Red Cake
This is the cake that “belongs” to the buttercream frosting recipe from the Halloween Cupcakes.
Red Cake
From: Jo
Cream:
1/2 cup shortening
1 1/2 cups sugar
1 tsp vanilla
Add 2 eggs, beat well
Make paste with then add to above:
2 oz red food coloring
3 Tbl cocoa
Alternately add portions of
2 1/4 cup flour
1 cup buttermilk
Immediately before baking add:
1 tsp soda
1 Tbl vinegar
Pour into two layer pans. Bake at 350 for 35 minutes.
2 OUNCES of red food coloring? This is a very old recipe. Perhaps red food coloring was not very good back then? I used about 1/4 ounce. That was sufficient to “cover” the brown from the cocoa. I mixed it into the eggs, not the cocoa. My thought being “everything else is white, if the eggs turn red, that should do it.” That was a bit gross (anyone who has dealt with collecting eggs will realize why) and, more importantly, wrong. The cocoa turned the batter a hideous puce color. Moar redz! but still not even close to two ounces.

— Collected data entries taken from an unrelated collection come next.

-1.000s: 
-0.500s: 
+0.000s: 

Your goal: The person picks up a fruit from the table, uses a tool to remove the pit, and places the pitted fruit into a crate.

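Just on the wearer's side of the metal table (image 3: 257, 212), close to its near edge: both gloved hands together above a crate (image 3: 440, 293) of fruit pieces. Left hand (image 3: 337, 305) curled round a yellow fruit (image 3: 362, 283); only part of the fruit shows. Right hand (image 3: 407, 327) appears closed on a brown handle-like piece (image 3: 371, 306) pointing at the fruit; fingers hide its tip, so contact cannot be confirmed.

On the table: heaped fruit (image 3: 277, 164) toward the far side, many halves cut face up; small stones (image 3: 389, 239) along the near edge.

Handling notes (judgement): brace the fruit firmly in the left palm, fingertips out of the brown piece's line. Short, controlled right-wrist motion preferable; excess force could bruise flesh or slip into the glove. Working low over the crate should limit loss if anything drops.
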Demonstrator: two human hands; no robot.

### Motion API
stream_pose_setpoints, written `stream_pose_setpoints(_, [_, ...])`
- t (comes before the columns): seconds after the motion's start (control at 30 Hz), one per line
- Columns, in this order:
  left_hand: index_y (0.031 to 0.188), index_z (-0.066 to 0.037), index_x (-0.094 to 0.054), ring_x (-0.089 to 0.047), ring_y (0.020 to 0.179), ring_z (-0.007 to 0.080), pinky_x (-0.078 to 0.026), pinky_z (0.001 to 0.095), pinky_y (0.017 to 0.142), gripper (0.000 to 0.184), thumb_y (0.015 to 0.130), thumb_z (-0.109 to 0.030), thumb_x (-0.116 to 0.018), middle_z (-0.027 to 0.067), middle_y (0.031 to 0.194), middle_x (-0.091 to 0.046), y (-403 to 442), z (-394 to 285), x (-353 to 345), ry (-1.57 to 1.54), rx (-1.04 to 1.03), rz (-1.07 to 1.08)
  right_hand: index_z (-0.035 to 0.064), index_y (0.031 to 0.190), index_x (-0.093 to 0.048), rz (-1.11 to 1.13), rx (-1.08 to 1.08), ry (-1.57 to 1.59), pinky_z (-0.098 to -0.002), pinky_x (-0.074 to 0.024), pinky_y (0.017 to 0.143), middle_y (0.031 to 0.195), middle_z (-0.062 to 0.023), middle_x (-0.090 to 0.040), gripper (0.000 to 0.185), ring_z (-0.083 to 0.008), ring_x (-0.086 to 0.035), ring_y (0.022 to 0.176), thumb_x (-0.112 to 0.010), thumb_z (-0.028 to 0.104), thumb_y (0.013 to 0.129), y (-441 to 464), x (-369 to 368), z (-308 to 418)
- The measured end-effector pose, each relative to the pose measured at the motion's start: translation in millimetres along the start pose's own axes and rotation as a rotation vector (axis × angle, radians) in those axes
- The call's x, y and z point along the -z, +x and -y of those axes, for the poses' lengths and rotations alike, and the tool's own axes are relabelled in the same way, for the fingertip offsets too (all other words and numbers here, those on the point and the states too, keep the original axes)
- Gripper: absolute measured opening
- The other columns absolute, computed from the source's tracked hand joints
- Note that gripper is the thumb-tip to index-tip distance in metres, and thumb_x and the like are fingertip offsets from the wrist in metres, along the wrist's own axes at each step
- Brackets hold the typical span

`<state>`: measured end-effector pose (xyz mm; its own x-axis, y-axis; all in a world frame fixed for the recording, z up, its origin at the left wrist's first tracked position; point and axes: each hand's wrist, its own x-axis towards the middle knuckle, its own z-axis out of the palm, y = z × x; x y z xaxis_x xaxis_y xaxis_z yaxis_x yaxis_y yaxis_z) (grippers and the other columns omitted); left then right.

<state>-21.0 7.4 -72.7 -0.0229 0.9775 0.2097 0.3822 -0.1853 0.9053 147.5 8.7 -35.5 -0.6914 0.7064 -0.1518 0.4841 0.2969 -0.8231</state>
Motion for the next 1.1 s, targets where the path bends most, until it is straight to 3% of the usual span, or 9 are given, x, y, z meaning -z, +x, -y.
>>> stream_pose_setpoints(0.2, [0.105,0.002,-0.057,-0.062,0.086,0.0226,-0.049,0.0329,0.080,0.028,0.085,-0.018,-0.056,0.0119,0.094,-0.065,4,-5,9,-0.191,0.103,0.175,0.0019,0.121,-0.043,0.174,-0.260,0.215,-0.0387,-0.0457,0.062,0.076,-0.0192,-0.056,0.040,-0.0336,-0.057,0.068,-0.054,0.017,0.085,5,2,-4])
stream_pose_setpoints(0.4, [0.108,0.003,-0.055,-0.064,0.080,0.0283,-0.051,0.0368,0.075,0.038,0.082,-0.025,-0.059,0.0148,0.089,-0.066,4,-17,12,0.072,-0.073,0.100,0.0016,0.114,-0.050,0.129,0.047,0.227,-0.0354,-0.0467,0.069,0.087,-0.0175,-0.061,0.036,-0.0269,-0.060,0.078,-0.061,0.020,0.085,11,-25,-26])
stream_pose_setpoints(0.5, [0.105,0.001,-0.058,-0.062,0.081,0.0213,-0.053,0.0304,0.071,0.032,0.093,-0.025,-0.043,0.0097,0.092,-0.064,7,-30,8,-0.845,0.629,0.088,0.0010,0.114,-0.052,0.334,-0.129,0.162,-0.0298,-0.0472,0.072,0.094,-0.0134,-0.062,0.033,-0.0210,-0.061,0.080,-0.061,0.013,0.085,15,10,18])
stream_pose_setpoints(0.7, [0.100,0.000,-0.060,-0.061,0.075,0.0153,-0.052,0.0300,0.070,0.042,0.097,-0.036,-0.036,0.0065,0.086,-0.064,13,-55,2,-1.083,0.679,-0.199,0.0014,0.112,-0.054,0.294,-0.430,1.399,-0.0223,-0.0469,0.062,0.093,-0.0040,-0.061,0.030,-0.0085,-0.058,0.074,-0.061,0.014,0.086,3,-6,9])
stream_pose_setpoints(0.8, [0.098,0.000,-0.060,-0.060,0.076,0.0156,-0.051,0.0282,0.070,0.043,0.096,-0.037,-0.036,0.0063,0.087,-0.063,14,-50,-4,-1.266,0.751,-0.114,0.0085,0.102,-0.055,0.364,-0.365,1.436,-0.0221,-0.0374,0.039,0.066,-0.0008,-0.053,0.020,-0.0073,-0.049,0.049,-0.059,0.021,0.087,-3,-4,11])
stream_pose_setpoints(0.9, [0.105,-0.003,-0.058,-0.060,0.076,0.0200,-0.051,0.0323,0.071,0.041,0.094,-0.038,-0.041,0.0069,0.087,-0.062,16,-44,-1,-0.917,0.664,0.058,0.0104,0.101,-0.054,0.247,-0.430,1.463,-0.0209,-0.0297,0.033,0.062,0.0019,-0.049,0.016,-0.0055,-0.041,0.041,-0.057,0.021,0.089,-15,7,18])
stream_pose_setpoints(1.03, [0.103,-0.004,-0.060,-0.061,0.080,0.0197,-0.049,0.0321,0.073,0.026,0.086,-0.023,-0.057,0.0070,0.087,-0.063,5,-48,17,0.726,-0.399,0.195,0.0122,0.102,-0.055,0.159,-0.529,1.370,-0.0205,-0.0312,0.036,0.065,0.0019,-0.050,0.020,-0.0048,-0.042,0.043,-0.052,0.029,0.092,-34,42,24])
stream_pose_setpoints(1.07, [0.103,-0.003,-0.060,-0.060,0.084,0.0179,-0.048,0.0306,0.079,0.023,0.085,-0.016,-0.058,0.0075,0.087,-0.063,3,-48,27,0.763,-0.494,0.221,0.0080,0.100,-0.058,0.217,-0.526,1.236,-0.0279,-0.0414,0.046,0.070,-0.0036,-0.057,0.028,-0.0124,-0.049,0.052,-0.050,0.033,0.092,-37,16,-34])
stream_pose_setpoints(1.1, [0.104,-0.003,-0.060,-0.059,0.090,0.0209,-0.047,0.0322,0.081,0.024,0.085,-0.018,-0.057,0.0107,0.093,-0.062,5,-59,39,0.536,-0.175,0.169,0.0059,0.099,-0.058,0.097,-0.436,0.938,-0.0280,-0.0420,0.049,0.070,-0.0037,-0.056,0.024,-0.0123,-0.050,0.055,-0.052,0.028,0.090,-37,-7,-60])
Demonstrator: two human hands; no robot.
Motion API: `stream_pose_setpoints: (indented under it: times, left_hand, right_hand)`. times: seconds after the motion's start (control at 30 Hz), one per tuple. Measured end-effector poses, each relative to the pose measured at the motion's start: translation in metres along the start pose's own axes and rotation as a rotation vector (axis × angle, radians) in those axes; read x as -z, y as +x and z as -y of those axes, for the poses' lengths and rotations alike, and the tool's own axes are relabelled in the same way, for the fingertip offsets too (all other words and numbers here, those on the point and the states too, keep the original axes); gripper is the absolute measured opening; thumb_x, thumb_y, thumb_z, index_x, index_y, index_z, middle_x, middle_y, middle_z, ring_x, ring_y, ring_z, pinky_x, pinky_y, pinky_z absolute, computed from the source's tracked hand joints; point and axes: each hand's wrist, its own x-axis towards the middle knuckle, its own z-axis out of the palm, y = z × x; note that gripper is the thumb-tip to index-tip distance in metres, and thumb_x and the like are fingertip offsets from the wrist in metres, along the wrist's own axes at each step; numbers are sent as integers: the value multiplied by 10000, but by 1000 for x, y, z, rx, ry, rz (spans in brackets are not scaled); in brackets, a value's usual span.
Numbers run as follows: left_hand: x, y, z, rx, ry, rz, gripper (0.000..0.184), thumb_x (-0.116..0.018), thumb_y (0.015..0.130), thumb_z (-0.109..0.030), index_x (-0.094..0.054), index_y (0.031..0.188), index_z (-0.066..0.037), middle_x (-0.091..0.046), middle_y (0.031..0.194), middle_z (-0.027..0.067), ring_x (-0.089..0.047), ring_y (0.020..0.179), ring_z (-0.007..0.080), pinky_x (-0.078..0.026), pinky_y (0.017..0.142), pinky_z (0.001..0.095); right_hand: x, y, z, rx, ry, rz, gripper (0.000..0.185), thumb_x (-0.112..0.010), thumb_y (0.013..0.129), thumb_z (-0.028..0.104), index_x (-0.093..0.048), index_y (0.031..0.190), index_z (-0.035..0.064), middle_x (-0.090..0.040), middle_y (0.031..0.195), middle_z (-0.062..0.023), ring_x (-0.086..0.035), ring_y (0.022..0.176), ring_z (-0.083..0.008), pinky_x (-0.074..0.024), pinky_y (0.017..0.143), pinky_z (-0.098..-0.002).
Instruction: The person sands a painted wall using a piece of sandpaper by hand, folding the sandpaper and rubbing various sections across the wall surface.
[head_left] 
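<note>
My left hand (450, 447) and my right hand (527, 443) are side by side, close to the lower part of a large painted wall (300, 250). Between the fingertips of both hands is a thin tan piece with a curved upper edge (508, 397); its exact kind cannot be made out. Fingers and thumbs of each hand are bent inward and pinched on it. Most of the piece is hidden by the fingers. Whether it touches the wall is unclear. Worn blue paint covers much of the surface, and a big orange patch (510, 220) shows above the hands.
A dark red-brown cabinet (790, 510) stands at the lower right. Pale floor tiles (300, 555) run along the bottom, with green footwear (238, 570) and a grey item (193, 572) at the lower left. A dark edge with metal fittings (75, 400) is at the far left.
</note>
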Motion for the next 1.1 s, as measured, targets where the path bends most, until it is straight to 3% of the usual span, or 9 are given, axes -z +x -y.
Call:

As usual, the grocery store didn’t have buttermilk. They had that stuff that is labeled “buttermilk” but is the result of “let’s throw chemicals in until the spectrometer reads as buttermilk”. Blech. Using regular milk results in an acid shortfall, which matters because…
The pre-baking-powder leavening. That’s just annoying. I replaced the soda and vinegar with 2 tsp powder and 1/4 tsp salt. That worked out fine without putting a countdown timer on the “mix, pour, bake” steps.
Much to my surprise, given the “egg size” thing with my grandmother’s recipes, this was a very thick batter. I wonder if it had to do with me using cake flour and sifting it (after measuring).

I have precut parchment paper rounds for the 9-inch pans, so I used those. 8-inch would have made a nicer looking cake. These layers are a bit thin so I didn’t trim the tops to flatten them out. That turned out to be a mistake because…
The half-and-half with Kerry Gold butter frosting tastes amazing. But, it is more of a pastry cream than a frosting. I let it sit in the ‘fridge overnight and it was still a bit thin this morning. That became a problem when filling in the gap between the reciprocally curved cakes. That’s why there is no final product picture. Two seconds after smoothing it out, the frosting starts oozing down the sides to form a moat around the cake. The fix is simple: Just add powdered sugar at the end until it reaches the desired consistency.
OH! The crochet group gave The Laird some mini-gnomes (like yard gnomes but for houseplants). Putting them in that moat would have been fun. A missed opportunity.
On the bright side, the cake spinning tray and offset spatula are still awesome. If you make cakes and don’t have both, buy what you don’t have before you make the next one.
Jo says I nailed it, so I’ll take it as a win. I’m still going to work on that frosting.